Building Open Source BI Solutions with Pentaho and MySQL

Authors: Matt Casters (Chief Data Integration, Pentaho), Roland Bouman (Curriculum Developer, Sun Microsystems)

Datawarehousing and Business Intelligence are areas of ICT that have been associated with large corporate companies, such as banks, retailers and insurance companies. However, several recent developments indicate that the scope of Business Intelligence and Datawarehousing is increasing.

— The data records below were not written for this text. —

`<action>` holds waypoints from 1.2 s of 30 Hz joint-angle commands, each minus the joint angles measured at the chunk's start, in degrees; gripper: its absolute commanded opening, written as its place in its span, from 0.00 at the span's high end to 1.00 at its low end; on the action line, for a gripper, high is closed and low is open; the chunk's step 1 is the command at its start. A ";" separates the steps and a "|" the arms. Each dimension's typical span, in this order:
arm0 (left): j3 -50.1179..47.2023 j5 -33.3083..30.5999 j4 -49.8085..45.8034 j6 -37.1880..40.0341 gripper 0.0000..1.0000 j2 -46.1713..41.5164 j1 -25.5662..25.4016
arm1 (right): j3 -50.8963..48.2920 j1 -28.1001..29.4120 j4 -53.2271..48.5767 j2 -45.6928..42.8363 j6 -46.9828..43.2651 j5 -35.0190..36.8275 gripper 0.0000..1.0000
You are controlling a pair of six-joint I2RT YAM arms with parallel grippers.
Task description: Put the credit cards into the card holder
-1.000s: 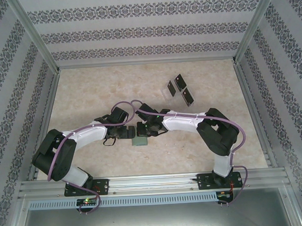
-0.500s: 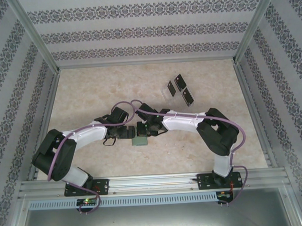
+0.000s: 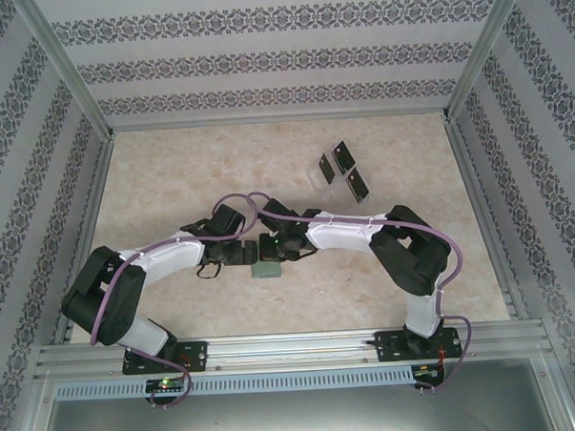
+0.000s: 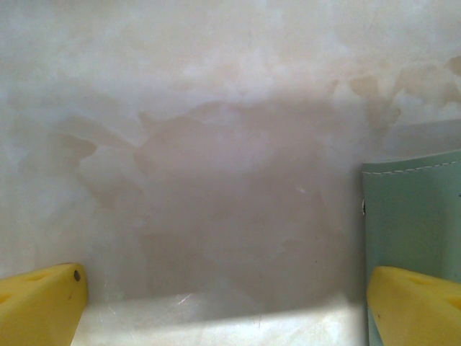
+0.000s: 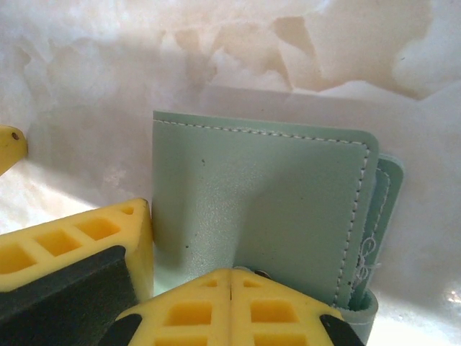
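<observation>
The grey-green card holder lies closed on the marble table between the two grippers. In the right wrist view its stitched cover is seen from close up. My right gripper is shut, with its joined yellow fingertips down on the cover's near edge. My left gripper is open, and its right fingertip overlaps the card holder's left edge. From above, the left gripper and right gripper meet just above the card holder. Three black credit cards lie apart at the back right.
Aluminium rails edge the table in front, and patterned walls enclose the other sides. Bare marble spreads to the back left. Both arms bend inward across the table's middle.
The right arm's elbow has eased slightly to the left. The grippers, the card holder and the cards sit as before.
</observation>
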 commanded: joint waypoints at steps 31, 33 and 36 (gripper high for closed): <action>-2.87 10.87 4.41 -3.27 0.00 -1.02 -2.57 | 1.04 -2.00 -8.90 -6.32 -0.02 2.74 1.00; -2.93 11.10 4.45 -3.35 0.00 -1.13 -2.58 | 1.44 -1.96 -8.95 -5.84 -0.20 2.58 1.00; -2.80 11.35 4.65 -3.35 0.00 -0.77 -2.72 | 2.22 -1.88 -8.60 -4.99 -0.21 2.01 1.00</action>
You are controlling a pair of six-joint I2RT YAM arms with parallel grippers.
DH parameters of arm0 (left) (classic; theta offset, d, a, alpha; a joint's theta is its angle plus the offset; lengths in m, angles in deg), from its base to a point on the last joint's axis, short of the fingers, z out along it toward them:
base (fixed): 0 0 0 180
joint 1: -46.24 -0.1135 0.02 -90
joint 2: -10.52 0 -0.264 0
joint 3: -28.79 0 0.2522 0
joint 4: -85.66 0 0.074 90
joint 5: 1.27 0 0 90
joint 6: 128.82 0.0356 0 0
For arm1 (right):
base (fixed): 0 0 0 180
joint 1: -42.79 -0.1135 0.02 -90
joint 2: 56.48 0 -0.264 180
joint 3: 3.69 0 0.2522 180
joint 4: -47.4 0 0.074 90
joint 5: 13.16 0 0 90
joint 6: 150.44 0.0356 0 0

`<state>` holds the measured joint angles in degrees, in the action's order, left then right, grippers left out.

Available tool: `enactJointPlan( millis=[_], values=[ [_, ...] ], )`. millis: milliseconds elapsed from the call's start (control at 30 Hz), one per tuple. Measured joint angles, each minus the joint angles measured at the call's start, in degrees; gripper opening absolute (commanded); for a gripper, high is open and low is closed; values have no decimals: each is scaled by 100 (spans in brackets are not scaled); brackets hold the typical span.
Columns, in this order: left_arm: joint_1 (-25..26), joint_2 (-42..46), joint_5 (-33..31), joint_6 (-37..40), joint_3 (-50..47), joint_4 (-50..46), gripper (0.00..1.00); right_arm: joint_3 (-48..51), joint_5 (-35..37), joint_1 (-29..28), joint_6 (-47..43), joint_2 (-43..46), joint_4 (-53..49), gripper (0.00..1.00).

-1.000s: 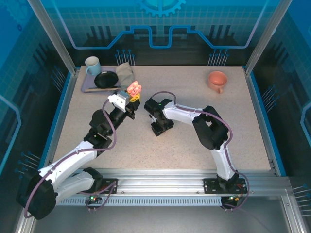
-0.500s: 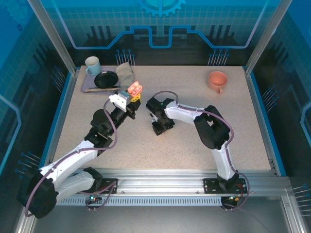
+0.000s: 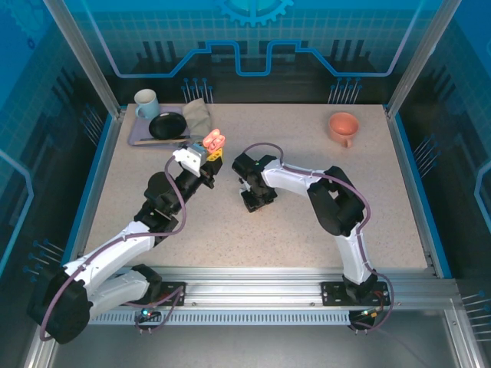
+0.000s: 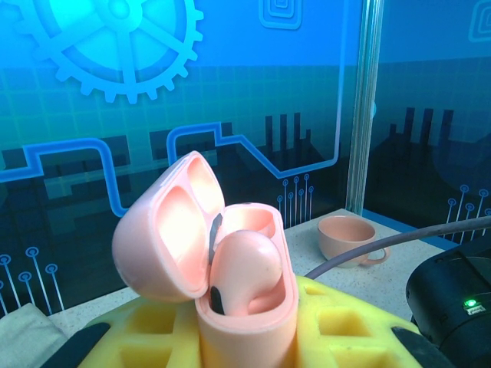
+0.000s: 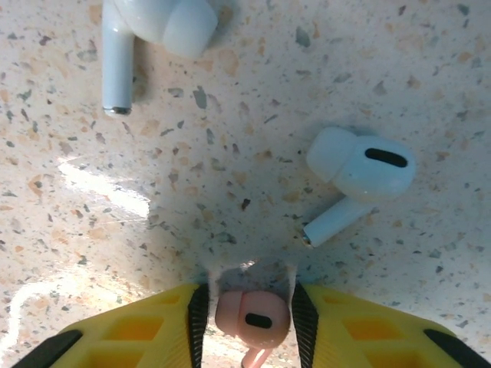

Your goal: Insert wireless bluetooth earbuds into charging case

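Surroundings: a tray (image 3: 138,140) carrying a blue mug (image 3: 146,102), black plate (image 3: 166,126) and cloth (image 3: 196,115) sits at 11 o'clock on the table (image 3: 307,230); a coral mug (image 3: 343,126) sits at 1 o'clock.

The left gripper (image 3: 205,153) clamps the open pink charging case (image 4: 169,245), with one seated earbud (image 4: 244,264) inside.

The right gripper (image 5: 252,326) narrowly brackets a coral-pink earbud (image 5: 253,313) on the table; pad contact cannot be confirmed.

White earbuds lie at its 11 (image 5: 153,27) and 2 o'clock (image 5: 359,169).
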<state>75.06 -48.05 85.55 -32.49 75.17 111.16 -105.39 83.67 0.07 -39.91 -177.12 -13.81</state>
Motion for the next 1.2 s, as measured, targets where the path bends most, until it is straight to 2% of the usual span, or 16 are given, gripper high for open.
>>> enactJointPlan(
  millis=[667,1200],
  values=[
    [0,0,0,-35,0,2,0,210,472,2,177,308,52,27],
    [0,0,4,-35,0,0,0,275,732,13,372,1751,13,23]
  ],
)
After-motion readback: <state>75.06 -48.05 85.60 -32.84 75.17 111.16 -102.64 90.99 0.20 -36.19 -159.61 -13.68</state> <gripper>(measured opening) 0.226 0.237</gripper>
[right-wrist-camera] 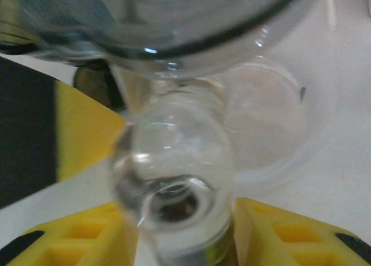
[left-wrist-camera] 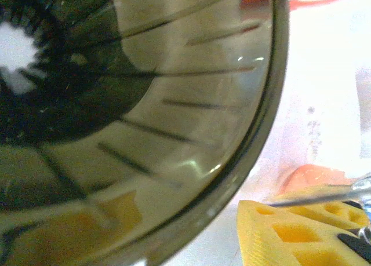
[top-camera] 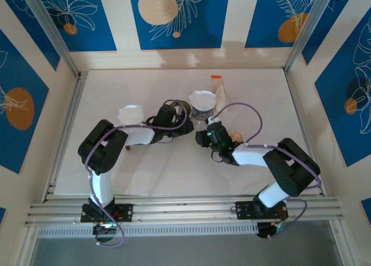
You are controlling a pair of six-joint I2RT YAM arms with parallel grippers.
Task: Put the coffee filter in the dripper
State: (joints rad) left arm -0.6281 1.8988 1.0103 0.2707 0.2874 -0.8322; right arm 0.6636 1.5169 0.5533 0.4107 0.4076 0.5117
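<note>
My right end effector (right-wrist-camera: pixel 182 219) straddles the dripper (right-wrist-camera: pixel 174 156) at its glass base, likely steadying it; whether it pinches, I cannot tell. My left end effector (top-camera: pixel 188 120) cannot be judged spread or pressed together. The coffee filter (top-camera: pixel 203 97) appears seated.

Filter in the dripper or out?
In: the top view shows the white filter sitting in the mouth of the glass dripper. Whether it is fully seated, cannot tell.
</note>
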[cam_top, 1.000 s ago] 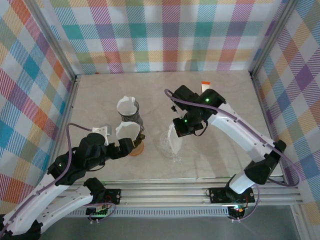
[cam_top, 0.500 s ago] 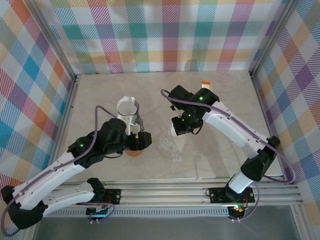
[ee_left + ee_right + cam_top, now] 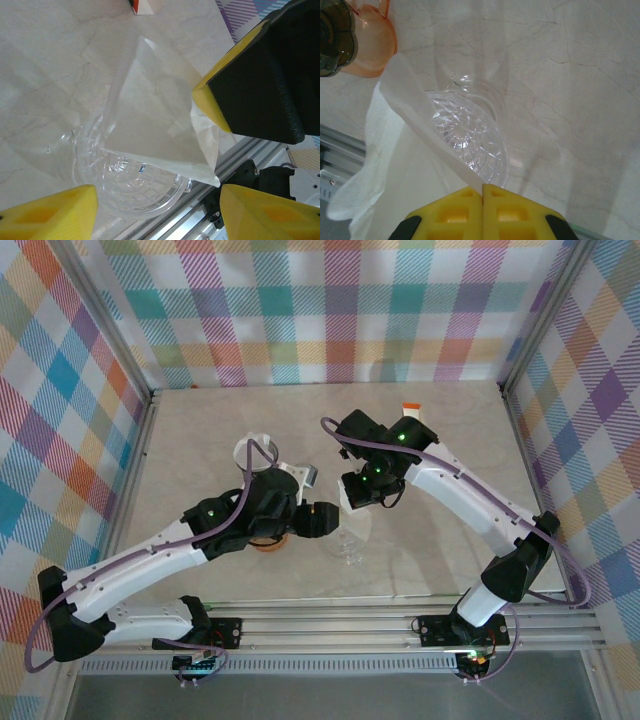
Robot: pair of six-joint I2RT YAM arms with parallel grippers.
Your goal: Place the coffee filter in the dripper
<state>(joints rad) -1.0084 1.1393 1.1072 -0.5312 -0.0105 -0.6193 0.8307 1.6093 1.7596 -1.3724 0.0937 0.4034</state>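
Observation:
The clear glass dripper (image 3: 352,543) stands on the table near the front middle. The white coffee filter (image 3: 349,514) hangs tilted just above it, and my right gripper (image 3: 354,498) is shut on its upper edge. In the right wrist view the filter (image 3: 400,145) runs from the closed right gripper (image 3: 482,188) across the dripper (image 3: 470,135). My left gripper (image 3: 326,521) is at the dripper's left side. In the left wrist view the left gripper (image 3: 157,200) is open. The dripper's rim (image 3: 130,185) and the filter's lower corner (image 3: 212,177) lie between its fingers without touching them.
An orange cup (image 3: 268,541) sits just left of the dripper, under my left arm. A dark holder with white filters (image 3: 256,455) stands behind it. A small orange-and-white item (image 3: 412,407) lies at the back right. The aluminium rail (image 3: 330,618) borders the front edge.
My left arm has swung right from beside the orange cup to the dripper, and its jaws have narrowed. The right gripper still holds the filter over the dripper, barely moved.

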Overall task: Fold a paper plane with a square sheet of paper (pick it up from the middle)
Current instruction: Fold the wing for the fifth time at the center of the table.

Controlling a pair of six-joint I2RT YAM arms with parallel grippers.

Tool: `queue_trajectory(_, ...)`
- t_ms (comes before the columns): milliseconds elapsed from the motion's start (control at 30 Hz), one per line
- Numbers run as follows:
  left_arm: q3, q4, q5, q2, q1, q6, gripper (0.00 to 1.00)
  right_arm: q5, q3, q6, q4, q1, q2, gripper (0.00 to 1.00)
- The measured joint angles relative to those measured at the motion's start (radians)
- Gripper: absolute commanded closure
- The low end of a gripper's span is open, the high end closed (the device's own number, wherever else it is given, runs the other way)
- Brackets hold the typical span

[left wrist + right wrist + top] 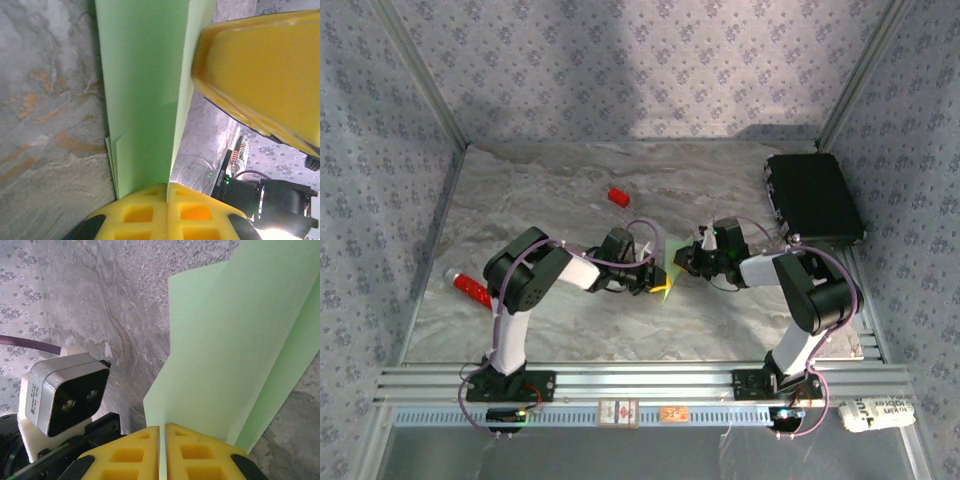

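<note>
Marbled grey tabletop, patterned walls. From above, the square sheet of paper sits at centre, mostly hidden betw. the arms; prob. creased lengthwise. L gripper and R gripper each pinch one edge. 1 red block at 12, 1 red tube at 9, 1 black case at 2.

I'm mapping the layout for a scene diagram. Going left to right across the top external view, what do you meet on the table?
Red object by the left wall → small red block → left pincer → green paper → right pincer → black case.
</note>
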Motion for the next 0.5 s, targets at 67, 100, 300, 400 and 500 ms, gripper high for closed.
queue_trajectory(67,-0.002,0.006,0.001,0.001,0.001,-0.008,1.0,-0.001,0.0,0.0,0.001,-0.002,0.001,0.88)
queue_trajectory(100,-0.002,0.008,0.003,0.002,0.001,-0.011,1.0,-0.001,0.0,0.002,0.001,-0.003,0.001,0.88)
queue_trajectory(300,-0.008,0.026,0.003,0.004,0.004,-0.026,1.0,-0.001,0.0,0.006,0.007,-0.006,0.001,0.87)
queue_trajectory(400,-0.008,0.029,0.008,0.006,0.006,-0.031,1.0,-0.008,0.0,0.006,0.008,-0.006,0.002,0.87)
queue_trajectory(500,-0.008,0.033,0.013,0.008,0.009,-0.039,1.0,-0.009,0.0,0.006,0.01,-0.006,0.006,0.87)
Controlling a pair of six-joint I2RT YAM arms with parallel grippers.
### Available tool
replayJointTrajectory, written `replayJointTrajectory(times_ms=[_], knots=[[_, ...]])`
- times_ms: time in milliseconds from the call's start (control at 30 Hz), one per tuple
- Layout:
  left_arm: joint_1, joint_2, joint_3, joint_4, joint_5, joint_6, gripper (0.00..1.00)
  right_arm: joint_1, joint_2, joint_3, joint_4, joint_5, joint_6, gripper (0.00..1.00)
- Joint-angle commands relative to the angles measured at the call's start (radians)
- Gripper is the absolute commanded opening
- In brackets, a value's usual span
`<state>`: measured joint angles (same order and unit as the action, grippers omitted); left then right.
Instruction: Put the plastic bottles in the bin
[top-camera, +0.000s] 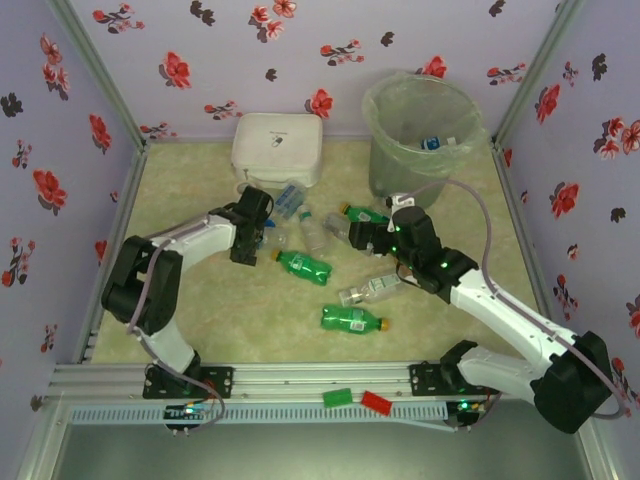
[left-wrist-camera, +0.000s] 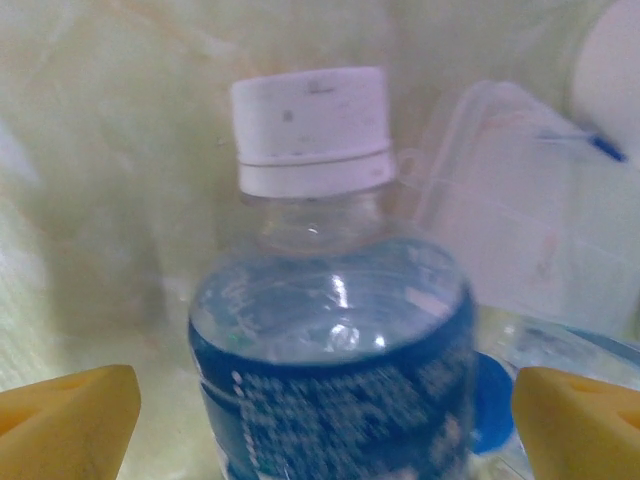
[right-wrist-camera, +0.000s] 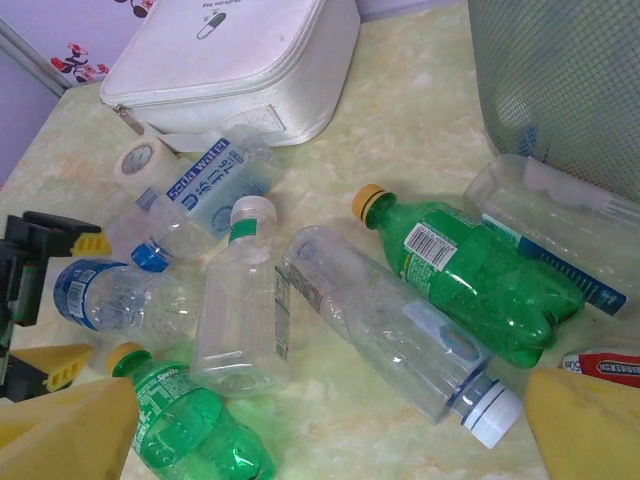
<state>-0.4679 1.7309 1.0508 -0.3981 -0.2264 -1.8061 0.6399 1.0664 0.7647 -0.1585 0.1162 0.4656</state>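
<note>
Several plastic bottles lie in the middle of the table: green ones (top-camera: 303, 265) (top-camera: 352, 319) and clear ones (top-camera: 370, 290). The grey-green bin (top-camera: 420, 140) stands at the back right with a bottle inside. My left gripper (top-camera: 255, 232) is open around a clear bottle (left-wrist-camera: 330, 330) with a blue label and white cap, and a small gap shows on each side. My right gripper (top-camera: 362, 238) is open and empty, hovering over a clear white-capped bottle (right-wrist-camera: 390, 335), a green bottle (right-wrist-camera: 470, 270) and a clear flat bottle (right-wrist-camera: 245, 300). The bin's mesh wall (right-wrist-camera: 560, 80) rises beyond them.
A white rounded box (top-camera: 278, 148) sits at the back, left of the bin, with a small tape roll (right-wrist-camera: 140, 160) in front of it. Small green (top-camera: 338, 398) and red (top-camera: 376, 402) blocks rest on the front rail. Flowered walls close in three sides of the table.
</note>
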Motion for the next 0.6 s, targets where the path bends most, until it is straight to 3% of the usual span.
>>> replayJointTrajectory(times_ms=[0, 267, 567], knots=[[0.023, 0.055, 0.040, -0.029, 0.063, -0.021, 0.93, 0.009, -0.009, -0.016, 0.052, 0.002, 0.003, 1.00], [0.030, 0.102, 0.050, -0.052, 0.067, 0.002, 0.91, 0.010, -0.026, -0.026, 0.023, 0.024, -0.012, 1.00], [0.042, 0.078, 0.008, -0.004, 0.060, 0.034, 0.67, 0.010, -0.012, -0.042, 0.042, 0.030, -0.011, 1.00]])
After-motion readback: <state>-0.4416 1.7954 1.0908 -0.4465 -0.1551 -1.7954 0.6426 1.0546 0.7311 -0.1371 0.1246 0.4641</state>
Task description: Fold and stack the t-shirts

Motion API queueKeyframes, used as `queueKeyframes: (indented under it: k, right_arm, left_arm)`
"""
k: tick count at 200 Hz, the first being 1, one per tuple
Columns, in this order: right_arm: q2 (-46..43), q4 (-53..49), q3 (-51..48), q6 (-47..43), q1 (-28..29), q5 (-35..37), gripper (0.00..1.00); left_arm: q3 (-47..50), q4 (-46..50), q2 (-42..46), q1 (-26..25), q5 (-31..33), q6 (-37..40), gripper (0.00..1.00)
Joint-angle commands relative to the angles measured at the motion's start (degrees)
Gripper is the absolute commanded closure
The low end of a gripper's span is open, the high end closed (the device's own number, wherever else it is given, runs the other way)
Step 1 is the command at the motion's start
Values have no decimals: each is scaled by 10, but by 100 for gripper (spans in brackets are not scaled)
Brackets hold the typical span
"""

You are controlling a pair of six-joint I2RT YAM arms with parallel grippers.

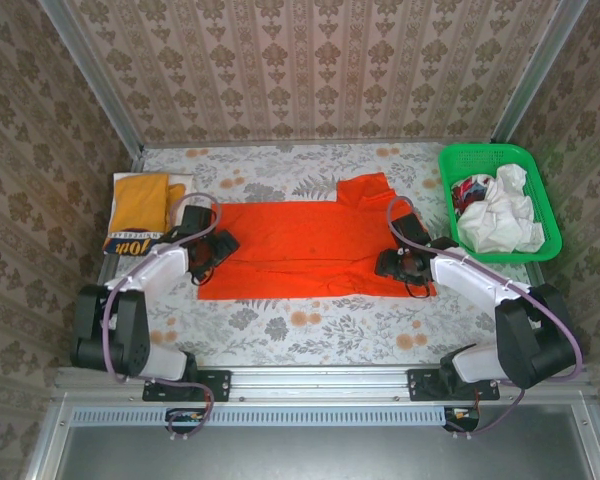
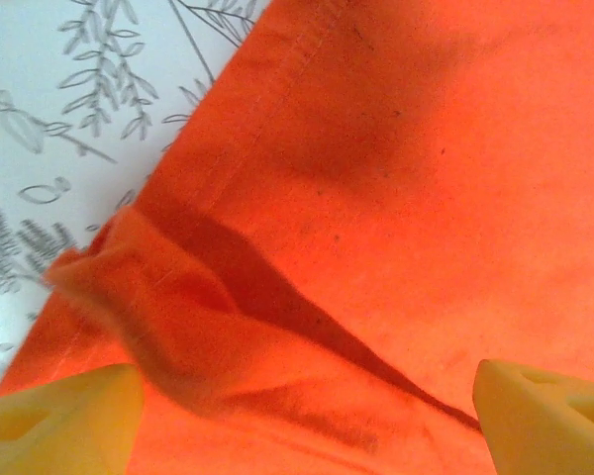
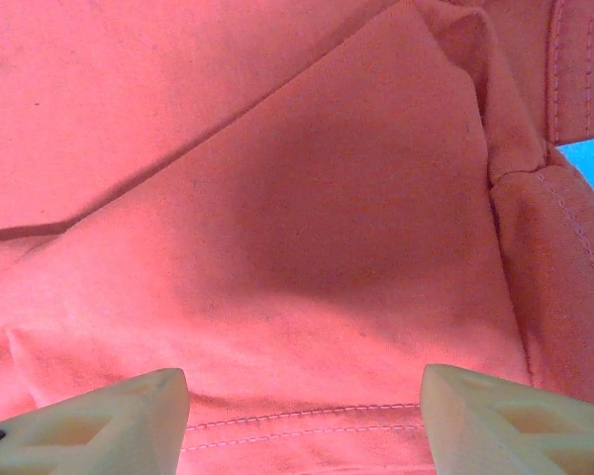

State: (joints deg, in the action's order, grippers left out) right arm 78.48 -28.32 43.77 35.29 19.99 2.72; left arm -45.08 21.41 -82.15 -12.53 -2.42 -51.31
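Note:
A bright orange-red t-shirt lies spread flat across the middle of the table, one sleeve sticking up at its far right. My left gripper sits at its left edge, jaws open; in the left wrist view a raised ridge of the shirt's cloth lies between the yellow fingers. At the shirt's right edge my right gripper is open, and in the right wrist view a stitched hem runs flat between its fingertips. A folded mustard-yellow t-shirt with a navy lettered band rests at the far left.
A green mesh basket at the back right holds crumpled white t-shirts. The floral tablecloth is bare in front of the orange shirt. Patterned walls close in the back and sides.

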Motion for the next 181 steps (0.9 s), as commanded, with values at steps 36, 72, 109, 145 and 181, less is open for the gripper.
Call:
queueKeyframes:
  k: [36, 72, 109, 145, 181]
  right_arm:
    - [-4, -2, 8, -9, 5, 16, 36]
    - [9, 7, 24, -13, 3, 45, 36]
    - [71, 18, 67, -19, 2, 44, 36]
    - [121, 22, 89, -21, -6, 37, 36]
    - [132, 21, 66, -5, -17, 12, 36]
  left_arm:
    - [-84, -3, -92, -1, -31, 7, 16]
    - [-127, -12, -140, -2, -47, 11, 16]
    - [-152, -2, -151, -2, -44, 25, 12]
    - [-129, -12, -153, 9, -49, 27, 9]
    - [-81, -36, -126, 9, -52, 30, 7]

Most notably, the usage of the internet has increased the need for BI and DWH in areas where it was unknown and unused: - Analysis of web traffic can lead to better insight in marketing opportunities and improvement of websites -Typical web and web 2.0 companies have large data sets that can only be efficiently stored stored and analyzed using techniques and methodologies used in business intelligence and data warehousing - Efficient management of internet advertising (for example using google ads) can be better achieved using DWH's and BI.

Another important factor is the ongoing commoditization of the software required for Business Intelligence and Data Warehousing. Most notably, the free and open software world has produced a number of products that are a viable alternative to and can compete with proprietary offerings at a substantial lower cost:
- Open source databases (MySQL, PostgreSQL) - Open source BI Stacks (Pentaho, Jasper) - Open source application servers (Tomcat, JBoss, Glassfish)

In this presentation will provide a brief, to the point overview of BI and Datawarehousing and demonstrate how an effective but simple Datawarehouse can be built using only Free and Open Source software.

Introduction to Datawarehousing
- what is datawarehousing?
- why would I want a data warehouse?
- database to support business intellingce
- Software products and solutions: Open Source vs Proprietary

Designing a Datawarehouse
- case: XXX sample database
- sakila? imdb? iTunes?
- dimensional modelling and star schema

Loading a Datawarehouse
- What is ETL?
- Extracting from existing databases
- Extracting raw data from text files, spreadsheets, or the internet
- Cleaning and transforming data:
- filtering
- mapping
- (de)normalization